Et puis cette fois-ci, même si on est encore en présence de personnages terriblement enfantins, il y a aussi une gravité et une mélancolie pour raconter cette histoire de trois frères qui n'arrivent pas à surmonter le deuil et qui posent la question formulée par Jack : serions-nous devenus amis si nous n'avions pas été frères ? Il y a au milieu du film une rupture de ton, avec un épisode dramatique. Adrian Brody raconte dans une interview que Wes Anderson lui a demandé de jouer cette scène complétement à l'opposé de ce qu'il aurait ait en temps normal -dans "Le Pianiste", par exemple -, c'est à dire de la jouer avec une forme d'absence, qui renforce l'impuissance de son personnage.

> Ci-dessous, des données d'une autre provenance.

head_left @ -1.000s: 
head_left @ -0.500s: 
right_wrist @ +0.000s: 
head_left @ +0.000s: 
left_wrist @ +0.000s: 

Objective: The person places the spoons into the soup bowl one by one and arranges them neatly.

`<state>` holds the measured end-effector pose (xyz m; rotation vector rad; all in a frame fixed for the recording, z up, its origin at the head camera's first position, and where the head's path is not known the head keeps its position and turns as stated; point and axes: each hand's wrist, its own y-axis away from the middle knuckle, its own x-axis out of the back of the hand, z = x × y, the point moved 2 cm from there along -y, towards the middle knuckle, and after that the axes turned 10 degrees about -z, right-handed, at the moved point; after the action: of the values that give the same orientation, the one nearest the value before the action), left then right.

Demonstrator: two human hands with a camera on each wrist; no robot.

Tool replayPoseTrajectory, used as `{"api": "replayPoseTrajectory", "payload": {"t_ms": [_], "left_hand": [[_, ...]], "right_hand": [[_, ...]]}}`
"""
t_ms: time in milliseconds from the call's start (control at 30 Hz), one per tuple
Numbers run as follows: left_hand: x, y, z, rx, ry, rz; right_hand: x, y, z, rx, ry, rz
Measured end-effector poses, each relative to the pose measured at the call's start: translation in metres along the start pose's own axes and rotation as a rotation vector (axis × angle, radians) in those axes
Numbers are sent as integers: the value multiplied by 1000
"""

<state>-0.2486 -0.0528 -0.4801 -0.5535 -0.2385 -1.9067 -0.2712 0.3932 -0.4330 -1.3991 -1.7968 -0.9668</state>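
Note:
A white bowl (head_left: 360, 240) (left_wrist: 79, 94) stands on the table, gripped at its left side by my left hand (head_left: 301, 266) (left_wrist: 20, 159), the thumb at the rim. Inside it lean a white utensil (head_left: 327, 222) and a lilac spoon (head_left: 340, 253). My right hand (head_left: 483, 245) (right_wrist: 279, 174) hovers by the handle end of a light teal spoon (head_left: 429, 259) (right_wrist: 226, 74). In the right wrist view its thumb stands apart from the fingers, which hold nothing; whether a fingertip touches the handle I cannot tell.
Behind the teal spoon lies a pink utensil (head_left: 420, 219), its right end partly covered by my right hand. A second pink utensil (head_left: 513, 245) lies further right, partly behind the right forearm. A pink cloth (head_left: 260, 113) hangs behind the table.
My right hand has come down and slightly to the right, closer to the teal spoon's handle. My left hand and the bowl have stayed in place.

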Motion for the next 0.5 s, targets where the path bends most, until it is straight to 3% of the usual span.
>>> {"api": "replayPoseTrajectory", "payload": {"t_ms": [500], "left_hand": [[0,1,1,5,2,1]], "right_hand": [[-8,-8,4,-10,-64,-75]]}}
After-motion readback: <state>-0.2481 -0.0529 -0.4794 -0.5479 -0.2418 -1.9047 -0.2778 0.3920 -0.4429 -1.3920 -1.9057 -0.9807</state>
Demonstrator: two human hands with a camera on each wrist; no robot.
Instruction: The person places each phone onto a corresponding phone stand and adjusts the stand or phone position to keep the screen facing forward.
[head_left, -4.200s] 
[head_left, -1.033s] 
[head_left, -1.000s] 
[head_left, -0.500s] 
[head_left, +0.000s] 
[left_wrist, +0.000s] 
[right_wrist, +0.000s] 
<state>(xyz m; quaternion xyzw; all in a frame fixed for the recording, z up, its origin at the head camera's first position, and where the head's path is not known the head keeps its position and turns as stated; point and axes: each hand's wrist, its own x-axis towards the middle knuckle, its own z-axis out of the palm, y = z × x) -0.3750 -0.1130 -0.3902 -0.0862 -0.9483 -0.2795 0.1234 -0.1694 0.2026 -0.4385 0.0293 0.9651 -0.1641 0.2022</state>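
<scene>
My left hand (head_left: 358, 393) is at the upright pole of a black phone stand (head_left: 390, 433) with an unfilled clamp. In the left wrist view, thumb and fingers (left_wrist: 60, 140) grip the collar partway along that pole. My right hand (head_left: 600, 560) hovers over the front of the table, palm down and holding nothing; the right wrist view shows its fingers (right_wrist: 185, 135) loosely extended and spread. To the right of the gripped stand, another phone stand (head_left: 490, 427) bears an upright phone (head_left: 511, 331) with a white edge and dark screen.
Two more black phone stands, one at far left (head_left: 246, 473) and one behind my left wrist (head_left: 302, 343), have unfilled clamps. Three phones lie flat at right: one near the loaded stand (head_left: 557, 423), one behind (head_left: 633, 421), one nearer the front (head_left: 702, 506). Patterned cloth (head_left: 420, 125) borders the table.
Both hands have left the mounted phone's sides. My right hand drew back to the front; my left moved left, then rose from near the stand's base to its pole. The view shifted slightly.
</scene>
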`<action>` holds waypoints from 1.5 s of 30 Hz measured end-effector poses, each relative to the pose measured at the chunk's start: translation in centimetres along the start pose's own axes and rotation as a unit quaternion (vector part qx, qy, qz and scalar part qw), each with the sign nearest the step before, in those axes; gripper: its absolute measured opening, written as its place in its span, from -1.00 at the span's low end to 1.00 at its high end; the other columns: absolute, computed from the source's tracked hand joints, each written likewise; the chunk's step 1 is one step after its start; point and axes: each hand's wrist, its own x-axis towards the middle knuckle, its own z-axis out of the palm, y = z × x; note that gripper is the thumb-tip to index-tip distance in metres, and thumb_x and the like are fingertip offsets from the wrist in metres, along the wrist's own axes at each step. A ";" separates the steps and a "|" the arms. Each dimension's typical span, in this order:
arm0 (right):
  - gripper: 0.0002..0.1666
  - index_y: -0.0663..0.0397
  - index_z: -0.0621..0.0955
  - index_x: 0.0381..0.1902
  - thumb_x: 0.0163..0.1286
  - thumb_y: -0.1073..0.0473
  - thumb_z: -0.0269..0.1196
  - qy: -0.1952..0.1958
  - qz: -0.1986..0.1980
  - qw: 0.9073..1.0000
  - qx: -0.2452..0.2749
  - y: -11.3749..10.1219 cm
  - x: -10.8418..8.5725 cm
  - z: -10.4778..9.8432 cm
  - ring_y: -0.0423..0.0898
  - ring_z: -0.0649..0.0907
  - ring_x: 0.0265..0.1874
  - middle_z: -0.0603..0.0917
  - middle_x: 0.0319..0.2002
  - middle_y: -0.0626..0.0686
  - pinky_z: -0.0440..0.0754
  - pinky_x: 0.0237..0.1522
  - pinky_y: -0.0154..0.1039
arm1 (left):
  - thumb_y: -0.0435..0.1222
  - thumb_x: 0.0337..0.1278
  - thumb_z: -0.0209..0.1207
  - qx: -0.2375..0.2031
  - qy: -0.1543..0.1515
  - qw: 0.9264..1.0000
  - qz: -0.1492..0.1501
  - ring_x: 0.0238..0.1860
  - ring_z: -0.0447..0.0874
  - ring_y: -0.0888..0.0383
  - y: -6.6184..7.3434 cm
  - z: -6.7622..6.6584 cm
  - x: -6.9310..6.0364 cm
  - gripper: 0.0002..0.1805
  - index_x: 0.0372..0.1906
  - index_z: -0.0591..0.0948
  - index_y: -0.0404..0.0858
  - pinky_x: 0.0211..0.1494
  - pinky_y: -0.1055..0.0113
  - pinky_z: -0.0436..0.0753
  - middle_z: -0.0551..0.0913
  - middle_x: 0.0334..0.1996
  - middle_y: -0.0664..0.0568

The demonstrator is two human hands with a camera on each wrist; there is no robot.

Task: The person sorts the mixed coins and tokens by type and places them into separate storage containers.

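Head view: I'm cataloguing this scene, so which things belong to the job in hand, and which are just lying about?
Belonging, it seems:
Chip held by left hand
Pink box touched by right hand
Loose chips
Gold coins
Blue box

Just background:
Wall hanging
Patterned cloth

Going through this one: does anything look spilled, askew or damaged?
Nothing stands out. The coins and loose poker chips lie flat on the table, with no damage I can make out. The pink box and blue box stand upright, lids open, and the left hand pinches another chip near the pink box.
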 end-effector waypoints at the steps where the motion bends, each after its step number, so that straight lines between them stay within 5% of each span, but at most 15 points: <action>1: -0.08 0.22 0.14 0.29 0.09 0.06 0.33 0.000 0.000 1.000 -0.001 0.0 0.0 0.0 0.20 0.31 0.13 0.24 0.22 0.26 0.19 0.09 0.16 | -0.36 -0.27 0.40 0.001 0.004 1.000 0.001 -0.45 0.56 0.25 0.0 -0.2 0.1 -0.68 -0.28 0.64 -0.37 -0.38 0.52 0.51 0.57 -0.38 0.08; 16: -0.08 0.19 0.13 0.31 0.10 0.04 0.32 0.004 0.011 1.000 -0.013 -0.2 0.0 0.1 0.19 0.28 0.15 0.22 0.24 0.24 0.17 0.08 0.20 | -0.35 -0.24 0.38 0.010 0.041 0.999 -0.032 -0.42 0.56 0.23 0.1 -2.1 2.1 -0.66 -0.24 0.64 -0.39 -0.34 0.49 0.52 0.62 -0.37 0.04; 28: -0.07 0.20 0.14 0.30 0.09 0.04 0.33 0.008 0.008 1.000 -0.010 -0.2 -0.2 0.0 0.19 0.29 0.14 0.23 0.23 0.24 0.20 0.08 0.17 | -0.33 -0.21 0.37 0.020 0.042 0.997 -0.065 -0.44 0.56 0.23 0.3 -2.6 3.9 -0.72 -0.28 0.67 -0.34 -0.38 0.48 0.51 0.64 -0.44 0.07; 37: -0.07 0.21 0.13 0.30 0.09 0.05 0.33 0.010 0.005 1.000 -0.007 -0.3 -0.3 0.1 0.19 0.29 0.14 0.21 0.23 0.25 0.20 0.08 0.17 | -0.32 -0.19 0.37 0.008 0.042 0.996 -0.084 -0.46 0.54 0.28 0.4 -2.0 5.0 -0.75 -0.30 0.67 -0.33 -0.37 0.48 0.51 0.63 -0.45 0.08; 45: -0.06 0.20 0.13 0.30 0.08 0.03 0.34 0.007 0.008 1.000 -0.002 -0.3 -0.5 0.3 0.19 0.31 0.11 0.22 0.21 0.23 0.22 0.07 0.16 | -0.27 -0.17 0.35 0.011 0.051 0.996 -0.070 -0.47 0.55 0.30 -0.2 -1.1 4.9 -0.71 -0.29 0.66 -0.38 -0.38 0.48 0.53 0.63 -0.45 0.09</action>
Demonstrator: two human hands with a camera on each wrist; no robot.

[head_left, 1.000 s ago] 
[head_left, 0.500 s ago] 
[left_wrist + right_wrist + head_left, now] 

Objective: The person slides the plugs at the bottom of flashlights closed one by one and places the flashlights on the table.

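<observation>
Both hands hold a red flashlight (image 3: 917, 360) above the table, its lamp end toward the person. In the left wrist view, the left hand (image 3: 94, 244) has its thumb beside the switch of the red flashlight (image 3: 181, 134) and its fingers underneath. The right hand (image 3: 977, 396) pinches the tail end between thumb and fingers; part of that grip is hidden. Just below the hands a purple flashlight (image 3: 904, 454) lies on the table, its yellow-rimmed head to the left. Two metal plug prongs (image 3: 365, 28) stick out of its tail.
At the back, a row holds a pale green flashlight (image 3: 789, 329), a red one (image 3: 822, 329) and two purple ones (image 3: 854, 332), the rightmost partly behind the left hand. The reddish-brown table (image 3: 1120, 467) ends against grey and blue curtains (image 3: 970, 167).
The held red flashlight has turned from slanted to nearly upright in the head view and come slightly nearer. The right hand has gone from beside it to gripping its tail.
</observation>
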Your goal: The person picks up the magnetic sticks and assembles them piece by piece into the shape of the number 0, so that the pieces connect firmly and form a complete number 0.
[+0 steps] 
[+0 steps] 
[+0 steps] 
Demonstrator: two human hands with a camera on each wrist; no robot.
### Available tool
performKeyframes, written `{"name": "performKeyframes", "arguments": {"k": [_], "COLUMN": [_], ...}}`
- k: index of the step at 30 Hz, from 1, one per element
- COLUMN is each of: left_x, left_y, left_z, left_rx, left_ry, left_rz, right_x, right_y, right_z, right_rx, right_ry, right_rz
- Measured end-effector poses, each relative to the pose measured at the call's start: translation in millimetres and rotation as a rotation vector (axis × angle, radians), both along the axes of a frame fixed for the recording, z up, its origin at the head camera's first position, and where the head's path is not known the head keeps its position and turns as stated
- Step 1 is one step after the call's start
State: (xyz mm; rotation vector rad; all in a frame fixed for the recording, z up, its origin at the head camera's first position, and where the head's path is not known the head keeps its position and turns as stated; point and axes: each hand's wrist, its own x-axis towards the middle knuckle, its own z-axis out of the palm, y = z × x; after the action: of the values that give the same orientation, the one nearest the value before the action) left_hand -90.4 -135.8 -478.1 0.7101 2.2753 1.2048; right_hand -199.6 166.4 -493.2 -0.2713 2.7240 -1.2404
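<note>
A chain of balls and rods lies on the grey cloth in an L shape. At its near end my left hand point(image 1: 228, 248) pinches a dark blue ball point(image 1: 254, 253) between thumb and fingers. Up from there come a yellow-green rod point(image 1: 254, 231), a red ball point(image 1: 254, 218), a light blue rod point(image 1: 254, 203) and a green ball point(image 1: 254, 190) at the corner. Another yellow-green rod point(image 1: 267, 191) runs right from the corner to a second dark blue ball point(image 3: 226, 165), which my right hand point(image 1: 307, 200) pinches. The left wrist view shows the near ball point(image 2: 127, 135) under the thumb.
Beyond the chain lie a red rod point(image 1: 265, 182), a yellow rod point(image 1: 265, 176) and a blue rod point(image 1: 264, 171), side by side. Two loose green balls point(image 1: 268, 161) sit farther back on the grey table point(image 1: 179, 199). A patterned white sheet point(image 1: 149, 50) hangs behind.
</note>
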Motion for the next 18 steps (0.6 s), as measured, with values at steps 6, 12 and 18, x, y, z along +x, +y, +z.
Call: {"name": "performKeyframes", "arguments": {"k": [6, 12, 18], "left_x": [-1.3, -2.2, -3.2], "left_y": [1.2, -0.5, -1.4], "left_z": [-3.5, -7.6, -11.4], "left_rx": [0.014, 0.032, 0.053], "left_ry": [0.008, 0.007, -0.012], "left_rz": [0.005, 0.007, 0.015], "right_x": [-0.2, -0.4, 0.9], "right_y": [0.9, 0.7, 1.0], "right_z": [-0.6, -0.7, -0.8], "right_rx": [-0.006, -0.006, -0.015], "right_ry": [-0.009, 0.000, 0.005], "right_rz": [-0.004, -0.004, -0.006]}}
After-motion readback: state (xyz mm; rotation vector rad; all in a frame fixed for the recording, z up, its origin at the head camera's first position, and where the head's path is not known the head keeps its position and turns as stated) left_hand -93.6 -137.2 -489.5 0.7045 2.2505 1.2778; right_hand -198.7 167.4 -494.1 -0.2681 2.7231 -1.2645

Le film s'étire un peu, comme ce voyage dans un pays où les trains se perdent ; les personnages sont souvent agaçants, de prime abord pas si sympathiques que ça, avec leurs 11 bagages hérités du père (et dessinés par un styliste de Vuitton) et leurs problèmes de riches dans une contrée si pauvre. Mais cela fait partie de leur humanité, et au-delà du burlesque et de l'absurde des épisodes qu'ils vivent, ils se débarassent progressivement de leurs mesquineries et finissent par devenir attachants. Signalons enfin la B.O. éclectique (de Satyajit Ray à Joe Dassin en passant par The Kinks et les Rolling Stones) qui s'insére naturellement dans le récit et qui participe de la création de cette ambiance si particulière, à l'opposé de l'utilisation pesamment redondante de la musique dans de nombreux films récents, le dernier en date étant "Il y a longtemps que je t'aime".